_Problem description_
Go over the records and copy every line with the string "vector".

_Given information_
---*---

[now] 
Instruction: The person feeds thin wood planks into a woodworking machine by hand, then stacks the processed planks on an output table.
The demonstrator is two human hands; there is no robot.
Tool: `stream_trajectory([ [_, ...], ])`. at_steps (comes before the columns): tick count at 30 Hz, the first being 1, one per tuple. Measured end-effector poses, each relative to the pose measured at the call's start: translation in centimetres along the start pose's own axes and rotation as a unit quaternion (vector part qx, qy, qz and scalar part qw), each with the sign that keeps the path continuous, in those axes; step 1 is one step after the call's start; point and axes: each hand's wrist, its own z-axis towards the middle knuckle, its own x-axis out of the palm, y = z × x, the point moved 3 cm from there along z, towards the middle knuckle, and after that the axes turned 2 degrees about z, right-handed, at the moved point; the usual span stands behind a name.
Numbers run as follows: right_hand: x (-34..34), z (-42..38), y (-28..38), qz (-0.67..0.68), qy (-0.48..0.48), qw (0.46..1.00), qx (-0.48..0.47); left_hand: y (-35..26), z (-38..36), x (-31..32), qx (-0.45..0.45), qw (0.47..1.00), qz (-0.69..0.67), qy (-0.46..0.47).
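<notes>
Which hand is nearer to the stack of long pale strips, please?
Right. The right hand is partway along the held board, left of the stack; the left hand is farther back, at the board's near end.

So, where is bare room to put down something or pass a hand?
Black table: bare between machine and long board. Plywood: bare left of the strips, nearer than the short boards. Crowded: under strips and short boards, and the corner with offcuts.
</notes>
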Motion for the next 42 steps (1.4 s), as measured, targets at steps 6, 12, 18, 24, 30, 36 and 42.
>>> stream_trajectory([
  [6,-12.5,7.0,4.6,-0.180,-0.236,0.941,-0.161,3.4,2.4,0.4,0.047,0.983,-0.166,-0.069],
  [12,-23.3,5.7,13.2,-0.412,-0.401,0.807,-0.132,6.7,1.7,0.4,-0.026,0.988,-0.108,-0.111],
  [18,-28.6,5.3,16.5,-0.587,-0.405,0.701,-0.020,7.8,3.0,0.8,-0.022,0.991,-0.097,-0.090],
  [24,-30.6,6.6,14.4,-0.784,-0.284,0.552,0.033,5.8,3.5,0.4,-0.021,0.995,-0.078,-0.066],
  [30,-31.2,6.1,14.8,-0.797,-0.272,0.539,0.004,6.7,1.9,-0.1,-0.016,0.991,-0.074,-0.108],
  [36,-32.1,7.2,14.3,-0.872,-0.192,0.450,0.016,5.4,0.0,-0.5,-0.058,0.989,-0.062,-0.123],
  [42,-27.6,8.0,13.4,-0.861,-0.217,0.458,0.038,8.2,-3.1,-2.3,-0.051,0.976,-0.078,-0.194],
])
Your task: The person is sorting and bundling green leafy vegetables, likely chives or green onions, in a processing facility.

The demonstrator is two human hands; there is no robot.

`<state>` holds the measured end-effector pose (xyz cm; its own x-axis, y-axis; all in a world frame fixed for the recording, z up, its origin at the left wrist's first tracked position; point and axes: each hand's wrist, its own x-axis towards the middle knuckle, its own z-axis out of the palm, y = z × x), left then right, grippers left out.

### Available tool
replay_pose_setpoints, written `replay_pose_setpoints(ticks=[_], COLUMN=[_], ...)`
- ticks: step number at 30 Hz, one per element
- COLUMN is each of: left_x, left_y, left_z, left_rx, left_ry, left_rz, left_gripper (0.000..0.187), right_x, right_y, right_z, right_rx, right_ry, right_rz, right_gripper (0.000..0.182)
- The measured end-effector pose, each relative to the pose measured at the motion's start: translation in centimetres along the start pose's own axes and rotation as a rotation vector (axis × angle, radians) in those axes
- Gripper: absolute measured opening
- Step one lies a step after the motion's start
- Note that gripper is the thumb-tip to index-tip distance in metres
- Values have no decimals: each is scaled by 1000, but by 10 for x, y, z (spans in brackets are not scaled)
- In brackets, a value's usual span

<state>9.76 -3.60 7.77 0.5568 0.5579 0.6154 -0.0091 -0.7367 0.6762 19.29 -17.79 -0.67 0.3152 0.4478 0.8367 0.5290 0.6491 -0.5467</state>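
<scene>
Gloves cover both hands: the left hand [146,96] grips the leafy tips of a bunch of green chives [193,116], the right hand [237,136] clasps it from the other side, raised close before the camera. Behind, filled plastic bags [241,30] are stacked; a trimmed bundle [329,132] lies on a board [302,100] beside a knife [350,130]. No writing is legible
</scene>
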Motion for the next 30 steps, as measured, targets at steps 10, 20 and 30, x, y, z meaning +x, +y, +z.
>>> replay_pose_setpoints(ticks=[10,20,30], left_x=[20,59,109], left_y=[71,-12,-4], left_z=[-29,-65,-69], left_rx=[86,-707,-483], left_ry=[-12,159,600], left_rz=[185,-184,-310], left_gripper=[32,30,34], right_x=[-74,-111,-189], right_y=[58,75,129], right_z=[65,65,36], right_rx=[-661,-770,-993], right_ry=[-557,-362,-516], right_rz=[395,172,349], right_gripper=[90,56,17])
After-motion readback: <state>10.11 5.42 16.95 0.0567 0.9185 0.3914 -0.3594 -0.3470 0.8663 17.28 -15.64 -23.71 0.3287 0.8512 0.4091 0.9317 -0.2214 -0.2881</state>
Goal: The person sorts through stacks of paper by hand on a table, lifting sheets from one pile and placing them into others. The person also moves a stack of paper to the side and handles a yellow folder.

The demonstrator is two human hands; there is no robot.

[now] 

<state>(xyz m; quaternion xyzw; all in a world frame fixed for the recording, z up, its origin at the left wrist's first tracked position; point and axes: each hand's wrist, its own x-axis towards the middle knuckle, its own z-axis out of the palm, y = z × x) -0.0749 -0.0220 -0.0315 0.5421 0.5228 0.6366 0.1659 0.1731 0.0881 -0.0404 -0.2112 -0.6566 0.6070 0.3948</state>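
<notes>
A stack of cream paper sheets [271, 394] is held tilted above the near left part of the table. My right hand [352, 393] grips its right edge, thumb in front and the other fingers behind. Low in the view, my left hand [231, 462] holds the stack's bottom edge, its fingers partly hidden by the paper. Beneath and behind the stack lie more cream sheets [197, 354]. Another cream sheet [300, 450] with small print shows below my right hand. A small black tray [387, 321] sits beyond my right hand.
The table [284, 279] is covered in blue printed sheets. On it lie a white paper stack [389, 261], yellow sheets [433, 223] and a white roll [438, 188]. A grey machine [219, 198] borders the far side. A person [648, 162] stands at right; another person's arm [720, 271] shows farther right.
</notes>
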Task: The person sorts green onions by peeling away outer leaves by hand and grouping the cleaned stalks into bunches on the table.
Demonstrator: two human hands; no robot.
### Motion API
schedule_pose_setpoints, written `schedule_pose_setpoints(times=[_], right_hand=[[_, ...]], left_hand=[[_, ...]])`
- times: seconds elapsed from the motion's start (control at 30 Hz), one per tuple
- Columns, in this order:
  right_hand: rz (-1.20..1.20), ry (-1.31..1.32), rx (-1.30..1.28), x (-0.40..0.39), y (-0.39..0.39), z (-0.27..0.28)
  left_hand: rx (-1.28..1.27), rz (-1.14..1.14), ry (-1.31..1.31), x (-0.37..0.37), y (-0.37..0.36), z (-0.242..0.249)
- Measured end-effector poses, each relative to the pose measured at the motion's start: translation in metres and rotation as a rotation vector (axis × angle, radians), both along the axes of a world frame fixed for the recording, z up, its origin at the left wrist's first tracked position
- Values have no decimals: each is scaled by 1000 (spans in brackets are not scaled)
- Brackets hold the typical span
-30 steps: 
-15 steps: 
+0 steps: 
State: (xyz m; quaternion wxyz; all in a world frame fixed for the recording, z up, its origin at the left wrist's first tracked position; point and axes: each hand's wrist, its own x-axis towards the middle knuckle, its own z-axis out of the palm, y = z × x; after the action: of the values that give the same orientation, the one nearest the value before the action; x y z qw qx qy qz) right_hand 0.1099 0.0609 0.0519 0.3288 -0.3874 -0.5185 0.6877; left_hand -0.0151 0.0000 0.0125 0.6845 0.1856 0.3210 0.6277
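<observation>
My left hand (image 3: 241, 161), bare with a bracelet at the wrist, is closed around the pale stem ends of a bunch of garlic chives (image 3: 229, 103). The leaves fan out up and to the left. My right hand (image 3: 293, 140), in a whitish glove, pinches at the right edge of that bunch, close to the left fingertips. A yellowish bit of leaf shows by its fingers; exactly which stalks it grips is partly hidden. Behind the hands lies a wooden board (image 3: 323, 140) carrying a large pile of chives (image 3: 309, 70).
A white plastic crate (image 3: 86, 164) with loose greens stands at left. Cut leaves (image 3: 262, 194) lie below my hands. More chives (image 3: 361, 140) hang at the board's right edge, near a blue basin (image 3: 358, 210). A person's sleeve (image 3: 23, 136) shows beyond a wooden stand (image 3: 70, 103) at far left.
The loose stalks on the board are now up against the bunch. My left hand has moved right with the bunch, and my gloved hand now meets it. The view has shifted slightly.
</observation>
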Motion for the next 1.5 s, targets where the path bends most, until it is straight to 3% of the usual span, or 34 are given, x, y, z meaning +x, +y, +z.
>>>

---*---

_Your response_
Tool: `stream_trajectory([ [_, ...], ])`. at_steps (comes before the columns): tick count at 30 Hz, the first being 1, one per tuple. Measured end-effector poses, each relative to the pose measured at the call's start: translation in centimetres along the start pose's own axes and rotation as a unit quaternion (vector part qx, qy, qz and scalar part qw), each with the sign that keeps the path continuous, in those axes; step 1 is one step after the call's start; point and axes: each hand's wrist, its own z-axis towards the middle knuckle, its own x-axis out of the palm, y = z × x, the point moved 3 cm from there along z, towards the middle knuckle, and after that the axes turned 2 degrees about z, right-handed, at the moved point; the usual span stands behind a name.
- The measured end-effector pose, each relative to the pose measured at the motion's start: translation in centimetres along the start pose's own axes and rotation as a rotation vector (axis × angle, radians) in those axes
- Measured end-effector poses, each relative to the pose measured at the motion's start: translation in metres and rotation as a rotation vector (axis × angle, radians), both along the axes of a world frame fixed for the recording, z up, its origin at the left wrist's first tracked position

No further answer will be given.